§ **Task**
Return every line of the data below, exactly.

§ **Material provided**

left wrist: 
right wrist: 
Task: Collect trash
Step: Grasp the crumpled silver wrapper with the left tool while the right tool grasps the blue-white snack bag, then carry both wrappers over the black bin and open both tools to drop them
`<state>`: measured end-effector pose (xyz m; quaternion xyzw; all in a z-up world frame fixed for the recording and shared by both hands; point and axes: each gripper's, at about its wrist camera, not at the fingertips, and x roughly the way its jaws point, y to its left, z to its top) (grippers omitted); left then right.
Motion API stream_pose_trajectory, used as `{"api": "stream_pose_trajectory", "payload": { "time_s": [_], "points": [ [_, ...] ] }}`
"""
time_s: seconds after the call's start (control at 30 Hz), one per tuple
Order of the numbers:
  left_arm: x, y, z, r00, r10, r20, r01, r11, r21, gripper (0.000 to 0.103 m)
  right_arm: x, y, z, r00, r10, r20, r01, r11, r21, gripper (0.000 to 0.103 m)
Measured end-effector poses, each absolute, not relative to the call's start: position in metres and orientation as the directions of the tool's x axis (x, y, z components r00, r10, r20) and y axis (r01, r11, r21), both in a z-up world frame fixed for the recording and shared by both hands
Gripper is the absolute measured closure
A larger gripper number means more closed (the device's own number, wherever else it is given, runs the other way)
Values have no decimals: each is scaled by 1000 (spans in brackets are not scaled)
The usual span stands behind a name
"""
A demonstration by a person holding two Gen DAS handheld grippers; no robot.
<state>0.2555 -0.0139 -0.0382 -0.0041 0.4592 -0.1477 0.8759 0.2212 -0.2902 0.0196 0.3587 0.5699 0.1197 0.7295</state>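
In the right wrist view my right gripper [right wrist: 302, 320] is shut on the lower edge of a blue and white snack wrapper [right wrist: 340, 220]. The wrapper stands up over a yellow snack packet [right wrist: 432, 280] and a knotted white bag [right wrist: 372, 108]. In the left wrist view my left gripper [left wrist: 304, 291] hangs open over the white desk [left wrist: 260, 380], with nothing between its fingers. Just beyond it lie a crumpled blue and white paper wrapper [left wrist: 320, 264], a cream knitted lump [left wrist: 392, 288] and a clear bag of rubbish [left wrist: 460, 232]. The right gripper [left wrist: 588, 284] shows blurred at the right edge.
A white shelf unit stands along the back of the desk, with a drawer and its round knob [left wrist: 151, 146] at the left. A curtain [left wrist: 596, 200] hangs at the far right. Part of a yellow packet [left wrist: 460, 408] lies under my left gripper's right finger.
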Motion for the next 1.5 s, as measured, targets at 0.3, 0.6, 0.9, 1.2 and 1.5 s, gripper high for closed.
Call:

§ **Task output**
left wrist: 
right wrist: 
Task: Collect trash
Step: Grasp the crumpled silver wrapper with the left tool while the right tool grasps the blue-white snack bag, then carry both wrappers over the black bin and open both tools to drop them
`<state>`: measured end-effector pose (xyz m; quaternion xyzw; all in a z-up world frame fixed for the recording and shared by both hands; point and axes: each gripper's, at about its wrist camera, not at the fingertips, and x roughly the way its jaws point, y to its left, z to its top) (grippers omitted); left then right.
Motion API stream_pose_trajectory, used as `{"api": "stream_pose_trajectory", "payload": { "time_s": [_], "points": [ [_, ...] ] }}`
"""
time_s: seconds after the call's start (control at 30 Hz), one per tuple
Order of the numbers:
  left_arm: x, y, z, r00, r10, r20, r01, r11, r21, gripper (0.000 to 0.103 m)
  right_arm: x, y, z, r00, r10, r20, r01, r11, r21, gripper (0.000 to 0.103 m)
Measured end-effector poses, each absolute, not relative to the call's start: position in metres and orientation as the directions of the tool's x axis (x, y, z components r00, r10, r20) and y axis (r01, r11, r21), both in a z-up world frame fixed for the recording and shared by both hands
Gripper is the absolute measured closure
A larger gripper number means more closed (the device's own number, wherever else it is given, runs the other way)
Values have no decimals: each is scaled by 1000 (spans in brackets are not scaled)
The usual span stands behind a name
"""
A demonstration by a person holding two Gen DAS handheld grippers; no robot.
<state>0.2555 -0.0139 -0.0382 -0.0041 0.4592 -0.1477 0.8759 0.2212 -0.2902 0.0196 0.3587 0.5699 0.1197 0.7295</state>
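In the right wrist view my right gripper [right wrist: 302, 320] is shut on the lower edge of a blue and white snack wrapper [right wrist: 340, 220]. The wrapper stands up over a yellow snack packet [right wrist: 432, 280] and a knotted white bag [right wrist: 372, 108]. In the left wrist view my left gripper [left wrist: 304, 291] hangs open over the white desk [left wrist: 260, 380], with nothing between its fingers. Just beyond it lie a crumpled blue and white paper wrapper [left wrist: 320, 264], a cream knitted lump [left wrist: 392, 288] and a clear bag of rubbish [left wrist: 460, 232]. The right gripper [left wrist: 588, 284] shows blurred at the right edge.
A white shelf unit stands along the back of the desk, with a drawer and its round knob [left wrist: 151, 146] at the left. A curtain [left wrist: 596, 200] hangs at the far right. Part of a yellow packet [left wrist: 460, 408] lies under my left gripper's right finger.
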Motion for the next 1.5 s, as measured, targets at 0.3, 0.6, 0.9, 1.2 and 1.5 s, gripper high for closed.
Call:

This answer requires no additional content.